Le mot « gratuit » est magique. Porteur de la promesse de services sans contrepartie, il provoque chez nous un heureux frisson. Si le consommateur semble désormais assez prévenu contre l’illusion de la gratuité, le citoyen, en revanche, doit encore apprendre à s’en méfier.
Dans le domaine commercial, on sait depuis longtemps que la gratuité est toujours, d’une façon ou d’une autre, une façon de mieux vendre. Les cadeaux promotionnels, échantillons et autres « goodies » sont des appâts assumés que l’on propose au chaland. Difficile d’en ignorer la nature. Le client qui accepte de goûter le bout de fromage chez son commerçant sait que, s’il achète, le coût de l’échantillon, comme celui du vendeur et du local, sera répercuté dans le prix de vente. Depuis internet, la gratuité a pris des formes plus subtiles. D’innombrables services nous sont désormais fournis sans que nous devions bourse délier : messagerie électronique, guidage GPS, cartes, etc. Rares sont pourtant les gens qui n’ont pas encore compris que tout cela nous est offert en échange de nos données ainsi collectées et vendues à des fins publicitaires. Le prix à payer même s’il est assez indolore, existe. De la même façon que, sur certaines plateformes vidéo, il est obligatoire de débrancher le bloqueur de publicité pour avoir accès aux contenus : il s’agit d’un donnant-donnant (temps de cerveau disponible contre divertissement) sans ambiguïté.
Dans le domaine politique, en revanche, le mythe de la gratuité semble avoir la vie dure. La proposition de la maire de Paris de rendre les transports gratuits pour les parisiens en est le dernier avatar. Les gens sont-ils dupes ? Croient-ils vraiment que les services offerts sont sans coûts pour la collectivité ?Peut-être pas. L’efficacité électorale trop souvent observée de la promesse trahit un phénomène bien connu des économistes : le passager clandestin. Autrement dit le secret désir qu’a chacun de profiter de l’effort des autres. Il existe certes des cas où des minorités parviennent en effet à exploiter le plus grand nombre, s’attribuant des rentes grâce à l’influence exercée sur le système.

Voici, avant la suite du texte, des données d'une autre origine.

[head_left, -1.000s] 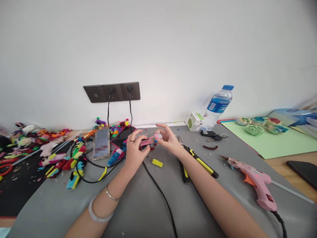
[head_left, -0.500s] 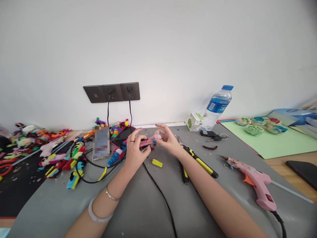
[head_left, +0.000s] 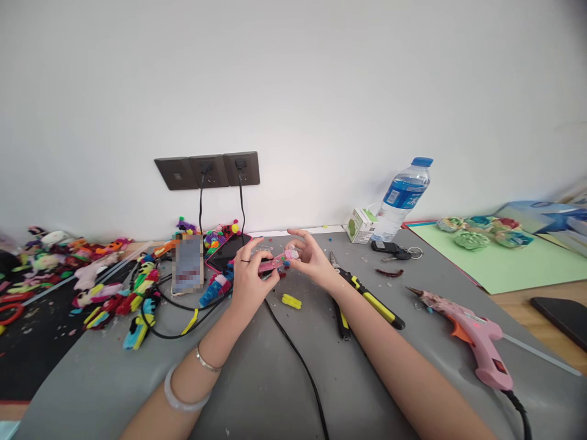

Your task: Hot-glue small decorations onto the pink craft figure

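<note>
My left hand point(head_left: 250, 278) pinches a small, long pink craft piece point(head_left: 271, 263) between thumb and fingers. Its right end is pale pink and white and looks fuzzy; its exact kind is too small to make out. At that pale end, my right hand point(head_left: 314, 261) has its thumb and fingers closed on the piece, with one finger raised. Below the hands a short yellow fuzzy bundle point(head_left: 291, 301) lies on the grey mat point(head_left: 257, 379). Pliers with black and yellow handles point(head_left: 373, 301) lie beside and partly beneath my right forearm.
A pink glue gun point(head_left: 481, 339) lies at right, near car keys point(head_left: 392, 249), a tilted water bottle point(head_left: 398, 198) and a small box point(head_left: 361, 225). Colourful fuzzy figures point(head_left: 144, 281), a phone point(head_left: 188, 264) and black cables point(head_left: 298, 357) are at left and centre. Paper flowers point(head_left: 472, 241) sit on green paper.
The hands have barely moved. My right thumb has shifted slightly at the pale end of the pink piece, so more of the piece shows.
</note>
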Motion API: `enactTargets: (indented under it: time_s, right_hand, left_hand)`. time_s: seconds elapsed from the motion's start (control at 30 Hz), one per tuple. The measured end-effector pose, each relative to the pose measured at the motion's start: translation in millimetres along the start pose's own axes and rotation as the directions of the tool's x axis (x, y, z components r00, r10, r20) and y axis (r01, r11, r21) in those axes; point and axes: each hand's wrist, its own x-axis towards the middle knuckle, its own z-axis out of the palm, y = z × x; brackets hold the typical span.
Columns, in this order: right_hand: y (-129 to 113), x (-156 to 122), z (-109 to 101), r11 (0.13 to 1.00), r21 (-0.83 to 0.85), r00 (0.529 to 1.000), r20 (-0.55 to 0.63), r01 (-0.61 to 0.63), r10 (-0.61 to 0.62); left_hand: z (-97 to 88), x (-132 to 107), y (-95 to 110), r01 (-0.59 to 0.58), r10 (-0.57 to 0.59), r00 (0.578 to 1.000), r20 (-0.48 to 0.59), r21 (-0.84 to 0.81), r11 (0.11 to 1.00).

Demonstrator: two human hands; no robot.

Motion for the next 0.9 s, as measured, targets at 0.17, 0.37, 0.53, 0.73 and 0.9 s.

Mais, dans la majorité des situations, cet espoir de profiter de la croisière sans payer est une illusion. Étienne de la Boétie se moquait de ceux qui louaient l’État de ses cadeaux, ne voyant pas qu’ils n’étaient qu’une redistribution des spoliations accomplies plus tôt. « Les tyrans faisaient largesse d’un quart de blé, d’un sestier de vin et d’un sesterce ; et lors c’était pitié d’ouïr crier : Vive le roi ! Les lourdauds ne s’avisaient pas qu’ils ne faisaient que recouvrer une partie du leur, et que cela même qu’ils recouvraient, le tyran ne leur eût pu donner, si devant il ne l’avait ôté à eux-mêmes. » Cette remarque du XVIe siècle a gardé neuve toute sa saveur. L’État n’a pas d’autre argent que celui qu’il nous prend.
Jacques Bainville écrivait (en 1927) que, dans son désir d’être réélu, l’homme politique était prêt à faire « n’importe quoi. N’importe quoi consiste à flatter les électeurs, à leur promettre, par exemple, de prendre l’argent là où il est, c’est-à-dire, en définitive, dans leurs propres poches ». Le citoyen éduqué devrait promptement sanctionner le candidat qui lui propose un service gratuit sans expliquer précisément comment seront répartis ses coûts (car c’est là la vraie, la seule question).
« Il n’y a pas de repas gratuit ». Cette phrase fameuse de Milton Friedmann. devrait (aussi) figurer sur le fronton de nos bâtiments publics afin que nous n’oubliions jamais que l’Etat ne nous offre jamais rien que nous de devions, tôt ou tard payer son juste prix.